◆ INFORMATION SHOWN ◆
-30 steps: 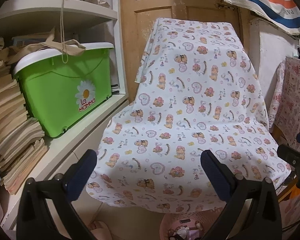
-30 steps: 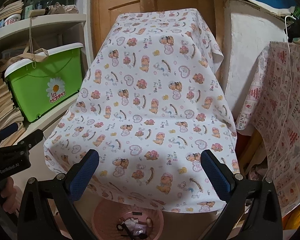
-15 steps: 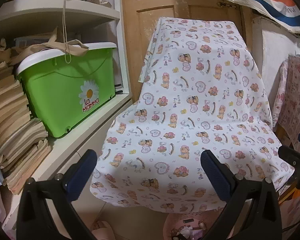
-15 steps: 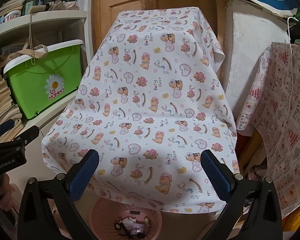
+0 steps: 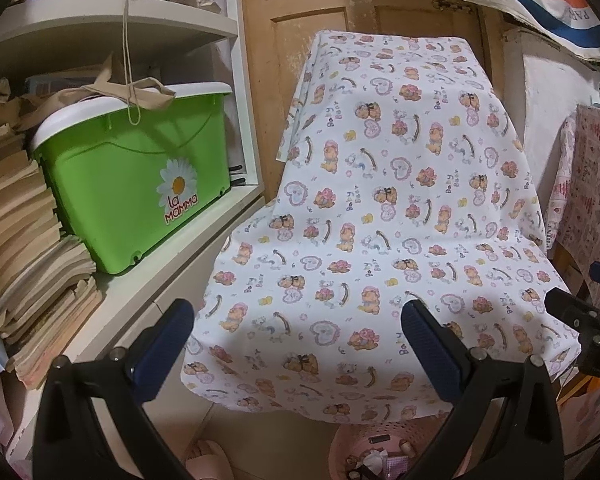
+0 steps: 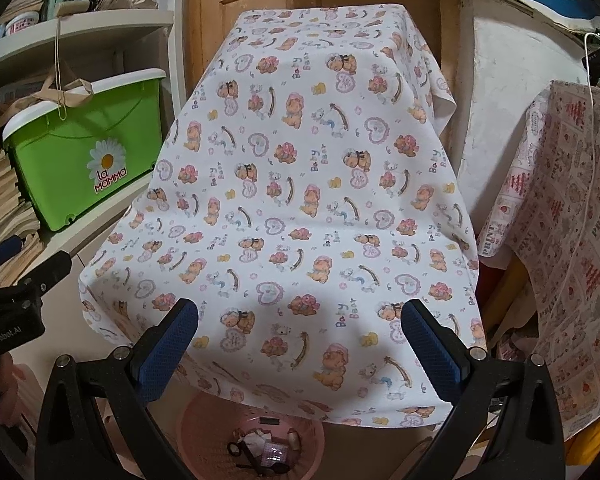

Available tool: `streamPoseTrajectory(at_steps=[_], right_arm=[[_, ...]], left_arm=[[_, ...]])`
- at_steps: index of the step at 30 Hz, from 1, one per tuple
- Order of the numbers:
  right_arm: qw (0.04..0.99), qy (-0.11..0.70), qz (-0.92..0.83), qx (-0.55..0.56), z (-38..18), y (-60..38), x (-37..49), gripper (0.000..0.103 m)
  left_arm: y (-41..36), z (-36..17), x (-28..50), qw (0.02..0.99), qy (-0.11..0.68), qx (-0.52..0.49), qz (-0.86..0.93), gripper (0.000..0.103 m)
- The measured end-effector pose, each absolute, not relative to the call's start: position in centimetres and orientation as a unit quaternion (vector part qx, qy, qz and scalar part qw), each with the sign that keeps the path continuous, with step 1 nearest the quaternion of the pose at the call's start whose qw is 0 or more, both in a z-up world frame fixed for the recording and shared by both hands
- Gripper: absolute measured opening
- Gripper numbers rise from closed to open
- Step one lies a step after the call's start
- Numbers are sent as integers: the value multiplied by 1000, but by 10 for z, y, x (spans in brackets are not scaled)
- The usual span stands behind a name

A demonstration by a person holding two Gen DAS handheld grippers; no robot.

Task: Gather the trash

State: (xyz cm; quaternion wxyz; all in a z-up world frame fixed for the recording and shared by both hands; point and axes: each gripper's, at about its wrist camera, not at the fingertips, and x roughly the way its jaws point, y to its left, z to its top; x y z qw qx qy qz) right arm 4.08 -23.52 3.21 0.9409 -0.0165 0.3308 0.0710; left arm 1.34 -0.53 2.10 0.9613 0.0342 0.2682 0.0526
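Shelving with a green storage box (image 5: 132,184) flanks a bear-print cloth (image 6: 300,208) draped over furniture. Left hand-held gripper (image 5: 300,336) and right hand-held gripper (image 6: 300,336): jaws spread wide, holding nothing. Pink trash basket (image 6: 204,440), containing scraps, sits on the floor beneath the cloth edge.

Basket (image 6: 204,432) sits under draped cloth (image 6: 300,208), bin (image 5: 132,184) left.

Cloth-covered table and side shelf

A bear-print cloth (image 6: 300,200) drapes the table to its front edge. On the shelf (image 5: 172,276), a green bin (image 5: 136,176) stands beside stacked papers (image 5: 24,240).
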Motion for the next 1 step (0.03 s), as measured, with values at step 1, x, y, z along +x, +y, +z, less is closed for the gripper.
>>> streamPoseTrajectory(at_steps=[1], right_arm=[[940,333,71,-19,31,-235,42,102]], left_arm=[[-5,20,14,961,271,34,52,103]])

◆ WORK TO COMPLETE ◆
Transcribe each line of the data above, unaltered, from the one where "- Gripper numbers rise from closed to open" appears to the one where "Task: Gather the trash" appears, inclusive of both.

◆ FINISHED TASK ◆
- Gripper numbers rise from closed to open
- Step one lies a step after the call's start
- Numbers are sent as integers: the value multiplied by 1000, but by 10 for z, y, x (spans in brackets are not scaled)
- The usual span stands behind a name

A demonstration by a person holding two Gen DAS handheld grippers; no robot.

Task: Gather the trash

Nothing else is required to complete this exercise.